Your task is to copy each line of the material that includes "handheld".

▸ DATA PROVIDED

====================

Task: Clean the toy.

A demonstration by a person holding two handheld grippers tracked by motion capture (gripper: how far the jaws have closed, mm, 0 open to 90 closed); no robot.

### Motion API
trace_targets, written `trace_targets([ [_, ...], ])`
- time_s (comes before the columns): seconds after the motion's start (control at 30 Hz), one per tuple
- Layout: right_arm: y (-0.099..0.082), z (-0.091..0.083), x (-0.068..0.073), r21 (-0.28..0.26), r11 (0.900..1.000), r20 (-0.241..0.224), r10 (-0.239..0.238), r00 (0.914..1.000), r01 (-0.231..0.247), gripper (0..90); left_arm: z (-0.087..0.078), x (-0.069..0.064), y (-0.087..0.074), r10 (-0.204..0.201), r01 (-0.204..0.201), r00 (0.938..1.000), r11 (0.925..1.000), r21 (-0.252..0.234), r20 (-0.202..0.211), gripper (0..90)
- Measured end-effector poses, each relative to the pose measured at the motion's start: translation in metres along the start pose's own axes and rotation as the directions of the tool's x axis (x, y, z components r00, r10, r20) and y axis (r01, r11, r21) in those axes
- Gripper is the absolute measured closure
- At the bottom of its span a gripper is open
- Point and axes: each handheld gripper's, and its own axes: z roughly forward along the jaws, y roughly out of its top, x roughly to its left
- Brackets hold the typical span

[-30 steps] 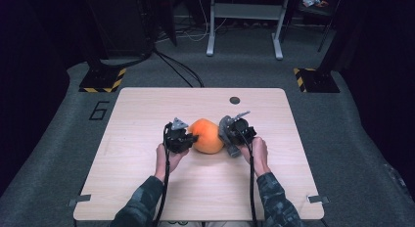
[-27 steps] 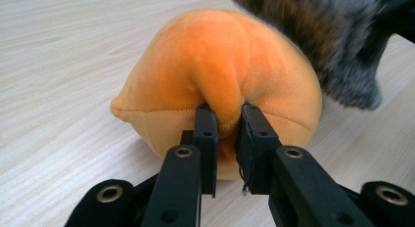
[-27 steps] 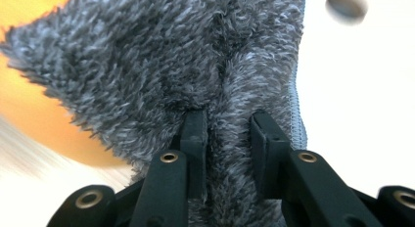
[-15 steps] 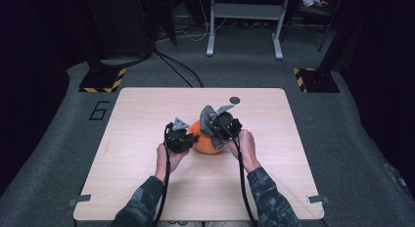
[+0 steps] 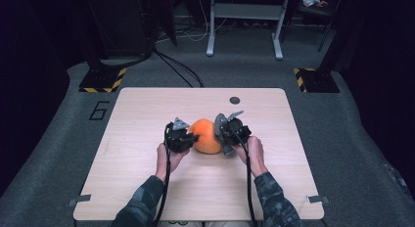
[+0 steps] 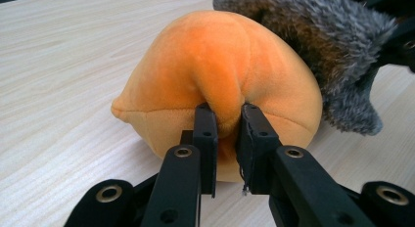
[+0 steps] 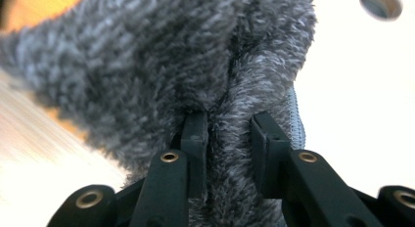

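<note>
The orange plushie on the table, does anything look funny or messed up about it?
A little. The orange plushie is squished into a fold where the left tool pinches it, and its grey furry cover is half off, pulled to one side by the right tool. Nothing looks torn or spilled on the table.

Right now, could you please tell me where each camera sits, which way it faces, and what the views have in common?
High view: fixed above the person's side, looking forward and down on the table; both forearms, the left gripper and the right gripper show.
Left gripper view: rides the left gripper, facing the orange plush; its black jaws pinch a fold.
Right gripper view: rides the right gripper, facing the grey furry cloth; its jaws clamp it.
Shared: both gripper views show the plush, the cloth and the table's round hole.
</note>
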Motion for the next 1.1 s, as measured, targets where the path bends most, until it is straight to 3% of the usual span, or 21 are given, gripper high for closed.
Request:
trace_targets([
  [0.2,-0.012,0.022,-0.008,0.066,0.9965,0.004,0.051,0.9987,-0.051,70.6,0.0,0.001,0.0,-0.006,0.006,1.0,1.0,0.005,-0.001,79.2],
  [0.33,-0.018,0.033,-0.013,0.108,0.9931,0.005,0.046,0.9989,-0.047,70.5,-0.002,0.003,0.0,0.002,-0.002,1.0,0.9999,0.014,-0.006,78.9],
  [0.47,-0.015,0.017,-0.019,0.063,0.9957,0.011,0.067,0.9977,-0.068,70.5,-0.002,0.003,-0.001,-0.01,0.01,0.9999,0.9999,0.009,-0.008,78.6],
  [0.53,-0.012,0.003,-0.02,0.008,0.9985,0.025,0.054,0.9982,-0.054,70.5,-0.002,0.004,-0.001,-0.008,0.008,0.9999,0.9999,0.01,-0.008,78.5],
  [0.63,-0.005,-0.016,-0.015,-0.06,0.9968,-0.008,0.052,0.9986,-0.053,70.5,-0.002,0.004,-0.001,-0.003,0.003,0.9999,0.9999,0.01,-0.012,78.4],
  [0.7,-0.001,-0.024,-0.005,-0.073,0.9968,-0.023,0.033,0.9992,-0.035,70.6,-0.002,0.004,-0.001,-0.008,0.008,0.9999,1.0,0.006,-0.013,78.3],
  [0.77,0.001,-0.022,0.004,-0.064,0.998,-0.042,-0.003,0.9991,0.001,70.6,-0.002,0.004,0.0,-0.011,0.011,0.9999,0.9999,0.008,-0.014,78.2],
  [0.83,0.001,-0.013,0.011,-0.034,0.9988,-0.021,-0.036,0.9991,0.036,70.8,-0.002,0.005,0.0,-0.007,0.007,0.9999,0.9999,0.011,-0.014,77.6],
  [0.97,0.0,-0.005,0.012,-0.025,0.9994,-0.013,-0.024,0.9996,0.023,71.0,-0.003,0.007,0.0,-0.008,0.008,0.9999,1.0,0.001,-0.014,73.0],
  [1.1,0.002,-0.003,0.007,-0.02,0.9993,0.012,-0.031,0.9994,0.032,71.1,-0.004,0.008,0.0,-0.01,0.01,0.9996,0.9997,0.022,-0.025,57.9],
])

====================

▸ ANSWER TO THIS TASK
A demonstration by a person holding two handheld grippers tracked by motion capture (gripper: how far the jaws have closed, mm, 0 open to 90 closed); no robot.
- Point and axes: each handheld gripper's, and its own axes: z roughly forward along the jaws, y roughly out of its top, x roughly to its left

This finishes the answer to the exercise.